Eventually the world once again reached the point where nearly everyone was worshipping false gods and idols.  Even God’s chosen people had adopted a distorted image of Him, despite countless demonstrations of His character throughout their history.  Malachi, the final book of the Old Testament and thought to be one of the last written before Jesus’ arrival, portrays Israel as confused and misguided…

  • “’I have loved you’, says the Lord.  But you ask, ‘How have you loved us?’” (Malachi 1:2)
  • “’If I am a father, where is the honor due me?  If I am a master, where is the respect due me?’ says the Lord Almighty.” (Malachi 1:6)
  • “It is you priests who show contempt for my name.  But you ask, ‘How have we shown contempt for your name?’” (Malachi 1:6)
  • “You have wearied the Lord with your words.  ‘How have we wearied him?’ you ask.“ (Malachi 2:17)

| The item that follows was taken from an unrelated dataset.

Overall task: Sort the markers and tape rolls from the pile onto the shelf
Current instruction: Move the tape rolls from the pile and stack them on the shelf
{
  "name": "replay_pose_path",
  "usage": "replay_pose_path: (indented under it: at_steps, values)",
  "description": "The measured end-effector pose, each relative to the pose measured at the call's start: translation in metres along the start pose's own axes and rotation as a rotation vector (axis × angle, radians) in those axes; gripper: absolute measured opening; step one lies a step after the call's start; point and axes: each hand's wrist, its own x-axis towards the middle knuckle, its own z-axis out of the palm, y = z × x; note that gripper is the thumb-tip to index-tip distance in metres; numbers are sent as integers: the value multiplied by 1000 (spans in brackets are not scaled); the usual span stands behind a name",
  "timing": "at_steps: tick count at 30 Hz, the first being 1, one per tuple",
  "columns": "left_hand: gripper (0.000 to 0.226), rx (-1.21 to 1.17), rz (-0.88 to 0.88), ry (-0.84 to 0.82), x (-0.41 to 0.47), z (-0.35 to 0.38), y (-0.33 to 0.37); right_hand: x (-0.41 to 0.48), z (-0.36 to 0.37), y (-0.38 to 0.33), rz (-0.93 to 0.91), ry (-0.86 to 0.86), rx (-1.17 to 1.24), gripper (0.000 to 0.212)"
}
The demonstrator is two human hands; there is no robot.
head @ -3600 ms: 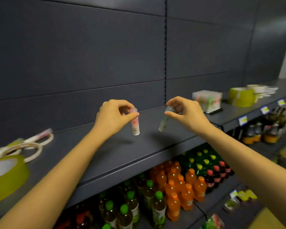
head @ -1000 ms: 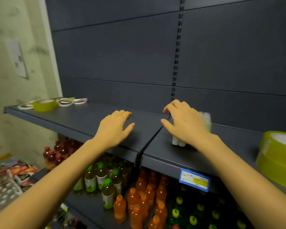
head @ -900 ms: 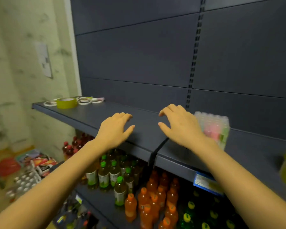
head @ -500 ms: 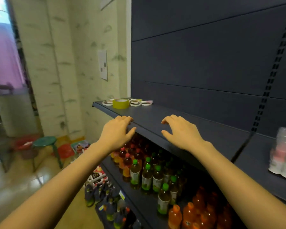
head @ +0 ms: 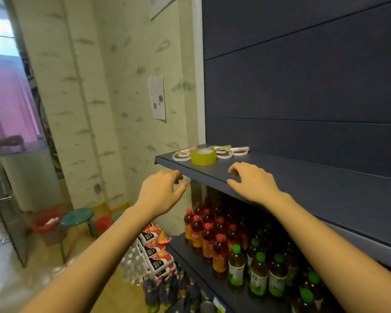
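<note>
With the markers dropped off earlier, both hands, left hand (head: 160, 190) and right hand (head: 251, 184), are empty, fingers released, and brought back near the pile (head: 209, 153) at the shelf (head: 303, 184) end for another pick.

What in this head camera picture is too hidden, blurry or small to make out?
- Paper notice on the wall: print too small and blurred.
- Pile behind the yellow tape roll: flat rings overlap, so their count is unclear.
- Bottles on the lower shelf: back rows lost in shadow.
- Left hand, right hand: palms face away.
</note>
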Motion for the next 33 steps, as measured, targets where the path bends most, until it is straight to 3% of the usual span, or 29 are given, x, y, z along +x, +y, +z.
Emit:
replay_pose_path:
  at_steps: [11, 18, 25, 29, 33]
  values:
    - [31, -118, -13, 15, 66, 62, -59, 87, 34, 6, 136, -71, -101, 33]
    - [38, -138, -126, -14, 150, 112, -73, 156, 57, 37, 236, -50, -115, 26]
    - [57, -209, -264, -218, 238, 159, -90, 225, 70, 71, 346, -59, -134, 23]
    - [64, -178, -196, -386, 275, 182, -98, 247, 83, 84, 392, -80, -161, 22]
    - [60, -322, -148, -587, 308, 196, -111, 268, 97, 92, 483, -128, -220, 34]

Malachi (3:1) prophesied what the Lord’s next extraordinary intervention would be in response to such utter confusion about who God is.  “I will send my messenger, who will prepare the way before me.  Then suddenly the Lord you are seeking will come to his temple; the messenger of the covenant, whom you desire, will come.”  By God’s grace, rather than save only a remnant, He chose to make Himself fully known to the world and offer redemption to all mankind.  God in His infinite mercy brought torrents of love rather than water at the incarnation.  Through Jesus, the Father left no room for doubt about exactly who He is.  “No one has ever seen God, but the one and only Son, who is Himself God and is in closest relationship with the Father, has made Him known.” (John 1:18)

Yet like the flood, our Father’s intent to clear up any misconceptions about His character still promised to be a demanding, painful process.  “But who can endure the day of his coming?  Who can stand when he appears?  For he will be like a refiner’s fire or a launderer’s soap.  He will sit as a refiner and purifier of silver; he will purify the Levites and refine them like gold and silver.” (Malachi 3:2-3)  Jesus was unreserved in His criticism of the Pharisees who were largely responsible for leading His people astray.  Jesus refuted their self-serving teachings at every turn and put His righteous anger on full display over their misrepresentation of His Father, designed to elevate themselves and condemn others.

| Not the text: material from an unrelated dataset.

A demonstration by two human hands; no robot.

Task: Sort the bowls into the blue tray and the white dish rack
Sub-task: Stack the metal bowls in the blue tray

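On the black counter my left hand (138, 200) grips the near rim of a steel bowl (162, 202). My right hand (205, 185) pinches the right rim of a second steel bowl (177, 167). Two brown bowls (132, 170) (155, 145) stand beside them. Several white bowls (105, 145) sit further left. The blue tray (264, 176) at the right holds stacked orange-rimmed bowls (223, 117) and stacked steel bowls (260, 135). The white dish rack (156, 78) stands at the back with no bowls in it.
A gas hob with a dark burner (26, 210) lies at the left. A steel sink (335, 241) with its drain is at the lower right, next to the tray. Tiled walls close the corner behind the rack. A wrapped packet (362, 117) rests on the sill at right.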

Ironically it was often those who the religious leaders condemned most harshly that wound up being the remnant Jesus preserved during God’s second grand intervention.  Malachi (3:16-18) prophesied, “A scroll of remembrance was written in his presence concerning those who feared the Lord and honored his name.  ‘On the day when I act,’ says the Lord Almighty, ‘they will be my treasured possession.  I will spare them, just as a father has compassion and spares his son who serves him.  And you will again see the distinction between the righteous and the wicked, between those who serve God and those who do not.’”  Jesus fulfilled Malachi’s prophecy by confirming, “My sheep listen to my voice; I know them, and they follow me.  I give them eternal life, and they shall never perish; no one will snatch them out of my hand.” (John 10:27-28)

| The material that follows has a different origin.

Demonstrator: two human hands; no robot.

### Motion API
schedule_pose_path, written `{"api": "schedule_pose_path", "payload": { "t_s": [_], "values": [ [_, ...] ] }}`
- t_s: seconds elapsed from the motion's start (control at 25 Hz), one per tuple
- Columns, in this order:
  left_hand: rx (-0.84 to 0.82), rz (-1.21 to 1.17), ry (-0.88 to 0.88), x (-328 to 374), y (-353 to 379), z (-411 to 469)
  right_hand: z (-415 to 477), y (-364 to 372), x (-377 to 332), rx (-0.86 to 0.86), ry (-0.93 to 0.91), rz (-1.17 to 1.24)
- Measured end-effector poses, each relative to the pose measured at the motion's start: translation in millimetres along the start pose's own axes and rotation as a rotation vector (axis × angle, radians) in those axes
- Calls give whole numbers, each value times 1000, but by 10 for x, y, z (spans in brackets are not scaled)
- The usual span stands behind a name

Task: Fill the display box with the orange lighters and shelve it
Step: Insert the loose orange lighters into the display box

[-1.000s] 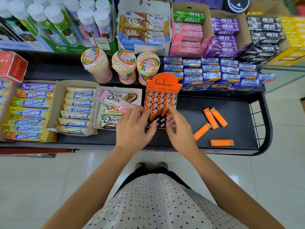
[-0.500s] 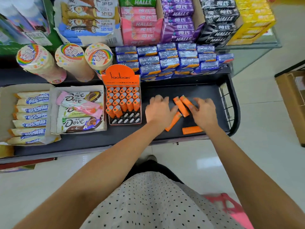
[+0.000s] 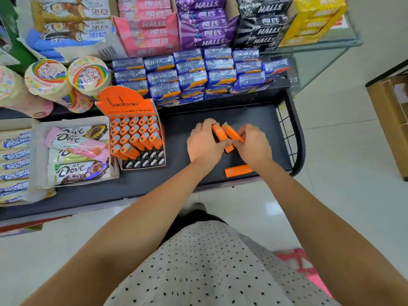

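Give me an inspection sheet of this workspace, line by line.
Surface: black shelf tray, bare around the hands.
Job's things: orange display box stands upright, its back rows filled with lighters and its front slots empty; three loose lighters gathered between the hands; one more lighter lies flat nearer the front edge.
Clutter: chocolate bars left of the box; blue packets and candy tubs behind.
Grippers: left hand and right hand both closing on the loose lighters.
Cables: nothing seen.
Surroundings: cough drop boxes on the upper shelf; tiled floor; cardboard carton to the right.
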State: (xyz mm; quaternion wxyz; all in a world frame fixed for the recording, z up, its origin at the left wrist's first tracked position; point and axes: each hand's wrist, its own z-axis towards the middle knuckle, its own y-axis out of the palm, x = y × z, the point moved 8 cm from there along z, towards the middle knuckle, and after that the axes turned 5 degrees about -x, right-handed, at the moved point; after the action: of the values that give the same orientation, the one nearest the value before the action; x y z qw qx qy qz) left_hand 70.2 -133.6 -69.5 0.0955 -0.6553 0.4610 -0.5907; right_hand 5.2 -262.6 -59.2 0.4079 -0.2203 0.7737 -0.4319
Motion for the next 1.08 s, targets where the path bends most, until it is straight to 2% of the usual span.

Today, we are left to wonder whether humanity is edging closer to the precipice where once again only a remnant of authentic disciples truly know who God is and recognize how high His expectations are of Christ-followers.  If so, then perhaps the Lord’s next (and final) earth-shattering intervention, the return of Jesus, is not as far off as some imagine.  False religions are proliferating across the globe.  Atheism and agnosticism are on the rise in America and other developed, “educated” nations where faith has turned to human intellect and science.  Cultural Christians no longer subscribe to a holistic picture of God’s character and expectations because it conflicts with their personal view of who God should be and their preferred level of commitment to living out their beliefs.  Most churches fear that challenging “consumers” with the unabridged truth of who God is and the actual costs of following Jesus would send them running for the exits.  Through books, videos and trainings, America then exports its attractional church growth models, teaching pastors how to build viable institutions, not sold-out disciples.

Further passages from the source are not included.